Expert witnessWritten by Don Burnard | | firstname.lastname@example.org
In previous columns, I have discussed the unfairness of extending the tax cuts for the top of the income ladder. The fact that they, and virtually they alone, have benefited from the Bush tax cuts has contributed greatly to the growing income inequality gap in this country. Recent reports have shown that the income gap is reaching record levels unseen since, well, just before the Great Depression.
A recent report from the Center on Budget and Policy Priorities, a nonprofit, nonpartisan policy organization that works on the federal and state level on fiscal policy and public programs that affect low- and moderate-income families and individuals, shows just how stark this gap is. The nonprofit studied the change in actual incomes from 1979-2007, broken down from the bottom fifth of income earners (average $17,700) and found that this group had lost an average of $6,000 in yearly income by 2007. The second fifth (average $38,000) lost $10,000, the middle fifth (average $55,300) lost $13,000, and the fourth fifth (average $77,700) lost $11,700. The top fifth (average $198,300) posted a gain of $40,700 in purchasing power, and the top 1 percent (average $1,319,700) showed a whopping gain of $782,600.
These figures are based on congressional budget office figures. If income distribution had remained at the 1979 levels, just figure out which fifth you fall into and then add the loss figure to your income to see what you should be making.
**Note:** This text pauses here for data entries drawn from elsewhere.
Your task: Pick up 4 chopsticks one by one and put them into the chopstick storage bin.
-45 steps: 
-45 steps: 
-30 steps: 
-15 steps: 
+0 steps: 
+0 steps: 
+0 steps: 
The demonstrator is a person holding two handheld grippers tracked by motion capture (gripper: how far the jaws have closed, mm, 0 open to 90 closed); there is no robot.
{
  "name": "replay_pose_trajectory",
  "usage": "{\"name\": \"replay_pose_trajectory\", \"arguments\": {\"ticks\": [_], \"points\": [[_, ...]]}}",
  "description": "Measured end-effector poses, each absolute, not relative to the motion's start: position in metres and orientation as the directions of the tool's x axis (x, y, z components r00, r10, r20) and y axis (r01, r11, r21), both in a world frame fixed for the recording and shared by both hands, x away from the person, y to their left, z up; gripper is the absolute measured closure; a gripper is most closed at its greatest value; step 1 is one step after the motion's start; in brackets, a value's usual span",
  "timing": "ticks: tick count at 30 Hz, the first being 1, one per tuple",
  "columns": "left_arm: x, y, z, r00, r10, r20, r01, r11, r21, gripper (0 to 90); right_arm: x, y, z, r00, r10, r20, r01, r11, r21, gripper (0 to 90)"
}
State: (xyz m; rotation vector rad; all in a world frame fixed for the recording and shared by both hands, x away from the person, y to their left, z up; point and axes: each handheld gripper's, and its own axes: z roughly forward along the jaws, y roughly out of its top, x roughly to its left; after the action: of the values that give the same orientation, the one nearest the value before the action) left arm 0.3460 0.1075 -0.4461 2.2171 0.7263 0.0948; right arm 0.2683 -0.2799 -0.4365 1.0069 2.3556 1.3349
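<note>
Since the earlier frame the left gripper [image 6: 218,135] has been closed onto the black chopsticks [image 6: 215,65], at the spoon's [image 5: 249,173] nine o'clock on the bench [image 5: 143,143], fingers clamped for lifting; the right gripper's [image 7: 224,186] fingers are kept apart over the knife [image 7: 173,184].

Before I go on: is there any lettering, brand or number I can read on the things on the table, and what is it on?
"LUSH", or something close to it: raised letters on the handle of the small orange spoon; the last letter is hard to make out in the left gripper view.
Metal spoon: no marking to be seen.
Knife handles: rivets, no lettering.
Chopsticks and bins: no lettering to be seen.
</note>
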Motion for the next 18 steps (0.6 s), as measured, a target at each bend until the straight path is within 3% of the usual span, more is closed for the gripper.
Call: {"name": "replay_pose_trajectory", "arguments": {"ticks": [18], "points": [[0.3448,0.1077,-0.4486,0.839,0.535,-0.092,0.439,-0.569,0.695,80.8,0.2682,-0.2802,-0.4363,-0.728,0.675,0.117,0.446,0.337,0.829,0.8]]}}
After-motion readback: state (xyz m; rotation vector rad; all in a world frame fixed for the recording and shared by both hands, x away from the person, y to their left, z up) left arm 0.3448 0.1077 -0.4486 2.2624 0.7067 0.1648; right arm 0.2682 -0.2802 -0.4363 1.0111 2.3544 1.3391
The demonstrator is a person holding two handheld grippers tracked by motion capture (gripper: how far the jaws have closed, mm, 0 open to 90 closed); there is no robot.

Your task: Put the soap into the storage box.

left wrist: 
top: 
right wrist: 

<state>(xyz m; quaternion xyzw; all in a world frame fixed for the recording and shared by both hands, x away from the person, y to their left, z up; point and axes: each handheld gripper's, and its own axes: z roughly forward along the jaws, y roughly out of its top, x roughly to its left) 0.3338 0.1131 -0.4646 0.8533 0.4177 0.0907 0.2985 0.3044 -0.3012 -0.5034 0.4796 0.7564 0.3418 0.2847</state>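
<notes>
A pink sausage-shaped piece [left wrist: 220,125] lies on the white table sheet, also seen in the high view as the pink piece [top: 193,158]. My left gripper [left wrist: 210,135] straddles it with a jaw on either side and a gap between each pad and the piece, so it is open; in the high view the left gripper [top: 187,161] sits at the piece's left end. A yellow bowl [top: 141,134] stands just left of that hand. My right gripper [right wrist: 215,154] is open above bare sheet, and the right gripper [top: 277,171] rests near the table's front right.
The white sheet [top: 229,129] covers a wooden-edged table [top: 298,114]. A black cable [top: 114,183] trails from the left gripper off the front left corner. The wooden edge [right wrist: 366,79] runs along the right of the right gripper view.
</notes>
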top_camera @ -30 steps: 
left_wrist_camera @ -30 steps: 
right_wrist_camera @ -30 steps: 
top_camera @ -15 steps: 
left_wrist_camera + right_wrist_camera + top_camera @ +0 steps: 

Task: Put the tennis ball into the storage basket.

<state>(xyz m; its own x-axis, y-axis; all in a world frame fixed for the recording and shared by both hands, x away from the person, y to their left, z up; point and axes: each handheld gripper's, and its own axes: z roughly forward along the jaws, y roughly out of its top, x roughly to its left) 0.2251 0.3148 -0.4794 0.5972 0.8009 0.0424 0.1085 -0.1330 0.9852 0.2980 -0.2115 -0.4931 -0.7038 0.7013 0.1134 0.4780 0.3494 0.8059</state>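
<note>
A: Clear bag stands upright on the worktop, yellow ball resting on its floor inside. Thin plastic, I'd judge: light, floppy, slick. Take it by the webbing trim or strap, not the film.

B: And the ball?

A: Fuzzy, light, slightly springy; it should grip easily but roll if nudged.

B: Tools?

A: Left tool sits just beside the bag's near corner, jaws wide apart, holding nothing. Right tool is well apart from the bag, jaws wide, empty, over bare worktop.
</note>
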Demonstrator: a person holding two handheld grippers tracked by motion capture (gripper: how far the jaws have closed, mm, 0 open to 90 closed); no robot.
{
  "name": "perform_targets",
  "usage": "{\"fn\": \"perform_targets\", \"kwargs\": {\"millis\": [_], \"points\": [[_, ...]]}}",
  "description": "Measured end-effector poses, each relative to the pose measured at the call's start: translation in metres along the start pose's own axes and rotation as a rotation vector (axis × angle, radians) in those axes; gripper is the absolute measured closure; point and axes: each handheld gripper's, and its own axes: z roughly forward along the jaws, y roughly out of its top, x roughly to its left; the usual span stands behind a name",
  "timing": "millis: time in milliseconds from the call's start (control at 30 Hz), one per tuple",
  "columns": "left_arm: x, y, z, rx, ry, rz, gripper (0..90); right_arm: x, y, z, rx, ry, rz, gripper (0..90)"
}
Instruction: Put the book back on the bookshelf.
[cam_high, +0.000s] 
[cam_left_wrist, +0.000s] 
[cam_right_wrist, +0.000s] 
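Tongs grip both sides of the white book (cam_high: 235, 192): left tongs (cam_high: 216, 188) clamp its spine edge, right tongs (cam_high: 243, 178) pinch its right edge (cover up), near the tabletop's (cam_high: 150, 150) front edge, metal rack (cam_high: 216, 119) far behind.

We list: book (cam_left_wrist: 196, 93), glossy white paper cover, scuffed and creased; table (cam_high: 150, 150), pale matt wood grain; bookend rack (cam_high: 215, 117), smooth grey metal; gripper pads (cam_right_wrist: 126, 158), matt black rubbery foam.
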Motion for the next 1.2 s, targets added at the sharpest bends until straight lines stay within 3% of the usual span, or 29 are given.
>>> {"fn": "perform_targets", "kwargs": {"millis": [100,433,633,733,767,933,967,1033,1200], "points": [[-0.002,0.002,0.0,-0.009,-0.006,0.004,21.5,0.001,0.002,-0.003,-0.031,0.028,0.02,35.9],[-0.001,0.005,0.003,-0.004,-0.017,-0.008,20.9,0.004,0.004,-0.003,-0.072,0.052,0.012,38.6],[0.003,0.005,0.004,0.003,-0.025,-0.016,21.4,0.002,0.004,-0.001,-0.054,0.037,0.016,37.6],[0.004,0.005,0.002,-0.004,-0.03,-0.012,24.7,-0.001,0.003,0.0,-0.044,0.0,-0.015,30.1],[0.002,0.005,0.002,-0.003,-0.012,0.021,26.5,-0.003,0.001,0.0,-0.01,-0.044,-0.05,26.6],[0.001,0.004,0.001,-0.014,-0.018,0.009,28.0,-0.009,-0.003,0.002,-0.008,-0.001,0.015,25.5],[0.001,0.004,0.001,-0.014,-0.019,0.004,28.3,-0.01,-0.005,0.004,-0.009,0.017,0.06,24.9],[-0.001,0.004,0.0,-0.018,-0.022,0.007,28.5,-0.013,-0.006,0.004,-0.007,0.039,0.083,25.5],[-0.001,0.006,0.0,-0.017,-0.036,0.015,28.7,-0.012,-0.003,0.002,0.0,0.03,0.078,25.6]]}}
If you’re in that top fifth, or especially that top 1 percent, congratulations. You got quite a bonus at our expense.
Now, the Republicans, and some Democrats, want to borrow enough money to give the top 2 percent a $700 billion additional gift. Richard Thaler, one of the country’s leading economists, pointed out some of the more salient points about this folly in a Sept. 25 column in The New York Times. As he points out, President Obama has proposed retaining the current tax rates on incomes up to $200,000 for an individual and $250,000 for couples. Under this plan, everyone would receive a tax cut relative to Clinton-era tax rates and even those making $250,000 or more would receive a $6,000 cut. True, their bill would be higher, but fair is fair, right?
The Republican leadership, as Thaler points out, has drawn a line in the sand, saying it will oppose Obama’s bill (big surprise) unless all taxpayers remain at the current rate. He then refutes, rather effectively I might add, the Republicans’ three major arguments. The first is that it is folly to raise taxes in a weak economy. Thaler says, “ … if the primary goal is stimulating the economy, tax breaks to the rich are simply not cost-effective. Numerous studies have shown that the poor spend nearly all their money, while the rich save a significant amount of theirs.”
The second argument is that it would impose an excessive burden on small businesses, according to Thaler. The Obama administration has said that this will only affect 3 percent of small businesses. Republicans argue that the 3 percent earn 47 percent of the income from that sector and the taxes would apply to the bulk of small business income. Thaler says that while this sector includes everything from barbershops and carwashes to hedge funds and law firms, and included Goldman Sachs before it went public, the fact that 3 percent of businesses earn nearly half of the money is precisely what many people are concerned about: growing income inequality.
Finally, the last GOP argument is an oldie but a goodie; class warfare. These guys sound like a broken record. Thaler says his best response to that comes from Warren Buffett in 2006: “There’s class warfare all right, but it’s my class, the rich class, that’s making war, and we’re winning.”
Thaler said, “The question comes down to whether we want a society in which the rich take an ever-increasing share of the pie, or prefer to return to conditions that allow all classes to anticipate an increasing standard of living. Demanding that the rich get a tax cut as a condition for tax relief for others is simply elitist. Tea Partiers take note.”
Richard Thaler is a professor of economics and behavioral science at the Booth School of Business at the University of Chicago, so I think he has the creds to back up these points. This isn’t some “liberal” blogger or blue-collar columnist like yours truly. Think about it!